Chris Taylor

Mainly math and haskell

The Algebra of Algebraic Data Types, Part 1

I gave a talk on this subject at London Haskell in November 2012. A video of the talk is on YouTube and slides are on GitHub.

In this series of posts I’ll explain why Haskell’s data types are called algebraic - without mentioning category theory or advanced math.

The algebra you learned in high school starts with numbers (e.g. 1, 2, 3 …) and operators (e.g. addition and multiplication). The operators give you a way to combine numbers and make new numbers from them. For example, combining 1 and 2 with the operation of addition gives you another number, 3 - a fact that we normally express as

$$ 1 + 2 = 3 $$

When you get a little older you are introduced to variables (e.g. x, y, z …) which can stand for numbers. Further still, and you learn about the laws that algebra obeys. Laws like

$$ 0 + x = x $$ $$ 1 \cdot x = x$$

which hold for all values of x. There are other laws as well, which define properties of numbers or of operations.
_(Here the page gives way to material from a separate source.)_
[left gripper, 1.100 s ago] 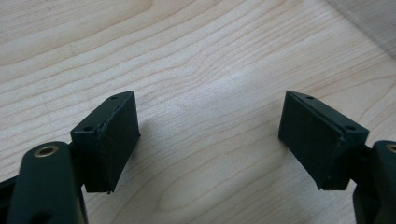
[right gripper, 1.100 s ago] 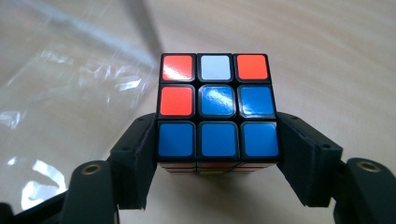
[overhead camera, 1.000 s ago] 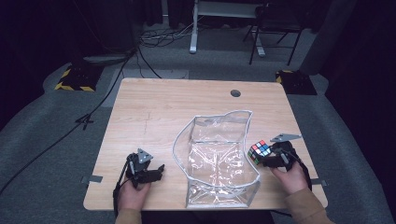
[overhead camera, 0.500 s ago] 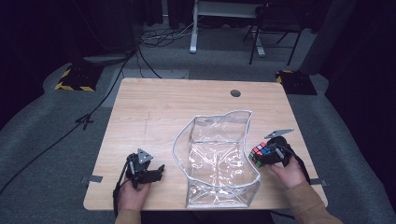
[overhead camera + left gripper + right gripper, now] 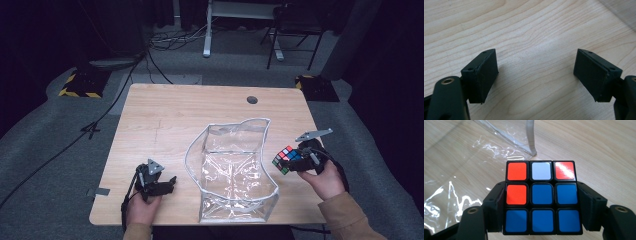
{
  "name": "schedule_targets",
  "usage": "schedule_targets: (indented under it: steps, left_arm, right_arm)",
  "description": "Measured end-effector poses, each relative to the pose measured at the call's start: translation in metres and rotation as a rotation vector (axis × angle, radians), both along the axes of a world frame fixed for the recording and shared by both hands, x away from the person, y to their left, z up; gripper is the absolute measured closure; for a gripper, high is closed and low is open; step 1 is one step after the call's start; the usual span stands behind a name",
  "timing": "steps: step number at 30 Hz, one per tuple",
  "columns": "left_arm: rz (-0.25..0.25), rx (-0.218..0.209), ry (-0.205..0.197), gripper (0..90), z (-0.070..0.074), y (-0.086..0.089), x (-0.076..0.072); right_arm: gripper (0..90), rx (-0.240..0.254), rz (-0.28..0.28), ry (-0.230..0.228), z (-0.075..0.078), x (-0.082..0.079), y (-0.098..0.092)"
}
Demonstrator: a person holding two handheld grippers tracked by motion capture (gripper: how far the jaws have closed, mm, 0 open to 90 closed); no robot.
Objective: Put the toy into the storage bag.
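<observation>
We see a wooden table (image 5: 165,117) with a small dark round hole (image 5: 252,100) near its far edge. On the grey floor behind it lie black cables (image 5: 165,42) and two yellow-and-black striped blocks (image 5: 79,86).

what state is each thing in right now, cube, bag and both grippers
puzzle cube: scrambled, clamped between the right gripper's jaws, off the table
right gripper: shut on the cube, beside the bag
clear bag: standing open on the table, nothing inside
left gripper: open, nothing between its jaws, low over bare wood
</observation>
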State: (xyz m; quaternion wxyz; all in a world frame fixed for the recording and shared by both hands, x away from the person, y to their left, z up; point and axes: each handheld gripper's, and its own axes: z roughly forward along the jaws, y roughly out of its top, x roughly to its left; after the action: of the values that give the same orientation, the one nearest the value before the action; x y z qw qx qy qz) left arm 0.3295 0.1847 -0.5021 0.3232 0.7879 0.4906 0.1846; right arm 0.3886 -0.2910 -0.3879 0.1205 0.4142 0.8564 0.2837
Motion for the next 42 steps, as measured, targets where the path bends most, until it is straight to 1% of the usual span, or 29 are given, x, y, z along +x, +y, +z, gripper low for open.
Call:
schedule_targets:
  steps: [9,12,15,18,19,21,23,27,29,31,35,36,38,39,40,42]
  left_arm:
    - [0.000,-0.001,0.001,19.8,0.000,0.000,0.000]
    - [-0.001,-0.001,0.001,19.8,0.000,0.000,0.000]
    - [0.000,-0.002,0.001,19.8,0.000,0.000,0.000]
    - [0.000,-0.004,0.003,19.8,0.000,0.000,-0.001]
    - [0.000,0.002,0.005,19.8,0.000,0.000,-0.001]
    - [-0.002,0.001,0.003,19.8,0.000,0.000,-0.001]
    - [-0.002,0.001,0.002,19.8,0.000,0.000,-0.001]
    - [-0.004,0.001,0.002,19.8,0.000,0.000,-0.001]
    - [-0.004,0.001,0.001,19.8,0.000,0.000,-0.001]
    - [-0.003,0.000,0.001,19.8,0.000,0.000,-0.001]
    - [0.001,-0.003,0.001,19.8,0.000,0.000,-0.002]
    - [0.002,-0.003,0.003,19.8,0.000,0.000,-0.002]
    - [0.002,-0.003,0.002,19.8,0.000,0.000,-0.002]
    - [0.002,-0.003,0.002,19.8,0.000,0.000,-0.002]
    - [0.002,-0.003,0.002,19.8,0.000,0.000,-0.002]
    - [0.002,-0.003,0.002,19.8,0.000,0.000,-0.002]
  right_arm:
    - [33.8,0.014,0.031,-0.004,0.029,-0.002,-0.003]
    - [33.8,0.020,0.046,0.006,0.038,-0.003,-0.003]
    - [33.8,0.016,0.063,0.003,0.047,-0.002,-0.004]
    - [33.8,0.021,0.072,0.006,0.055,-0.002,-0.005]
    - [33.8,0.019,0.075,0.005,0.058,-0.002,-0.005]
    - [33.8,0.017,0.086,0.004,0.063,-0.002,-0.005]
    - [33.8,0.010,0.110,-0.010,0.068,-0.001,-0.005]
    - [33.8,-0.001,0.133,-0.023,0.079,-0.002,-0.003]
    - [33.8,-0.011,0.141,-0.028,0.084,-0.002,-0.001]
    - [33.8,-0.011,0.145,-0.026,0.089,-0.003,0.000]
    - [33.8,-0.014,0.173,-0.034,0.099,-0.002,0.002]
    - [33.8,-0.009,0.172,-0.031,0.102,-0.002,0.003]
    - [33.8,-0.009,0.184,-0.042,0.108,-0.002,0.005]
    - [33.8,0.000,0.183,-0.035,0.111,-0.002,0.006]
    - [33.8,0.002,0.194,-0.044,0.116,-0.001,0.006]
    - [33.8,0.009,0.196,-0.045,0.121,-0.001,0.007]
When mathematicans talk about algebra, they mean something more general than this. A mathematical algebra has three parts:

  • Objects are the ‘things’ of the algebra. The collection of objects defines what we’re talking about.
  • Operations give us ways to combine old things to make new things.
  • Laws are relationships between the objects and the operations.

In high school algebra the objects are numbers and the operations are addition, multiplication and friends.

The algebra of Haskell types

In the algebra of Haskell types, the objects are types, for example Bool and Int. The operators take types that already exist, and generate new types from them. An example is the type constructor Maybe. It’s not a type itself, but you use it to create types - for example Maybe Bool and Maybe Int, which are types. Another example is Either, which creates a new type from two old types - for example Either Int Bool.

Counting

A connection to the more familiar algebra of numbers can be seen by counting the possible values that a type has. Take Bool, defined by

data Bool = False | True

There are two values that an object of type Bool can have – it is either False or True (technically it could also be undefined – a fact that I’m going to ignore for the rest of the post). Loosely, the type Bool corresponds to the number ‘2’ in the algebra of numbers.

If Bool is 2, then what is 1? It should be a type with only one value. In the computer science literature such a type is often called Unit and defined as

data Unit = Unit

In Haskell there is already a type with only one value - it’s called () (pronounced “unit”). You can’t define it yourself, but if you could it would look like

data () = ()

Using this counting analogy, Int corresponds to the number \(2 ^ {32}\), as this is the number of values of type Int (at least, it is on my machine).

Addition

In principle we could types corresponding to 3, 4, 5 and so on. Sometimes we might have a genuine need to do this - for example, the type corresponding to 7 is useful for encoding days of the week. But it would be nicer if we could build up new types from old. This is where the operators of the algebra come in.

A type corresponding to addition is

data Add a b = AddL a | AddR b

That is, the type a + b is a tagged union, holding either an a or a b. To see why this corresponds to addition, we can revisit the counting argument. Let’s say that a is Bool and b is (), so that there are 2 values a and 1 value for b. How many values of type Add Bool () are there? We can list them out:

addValues = [AddL False, AddL True, AddR ()]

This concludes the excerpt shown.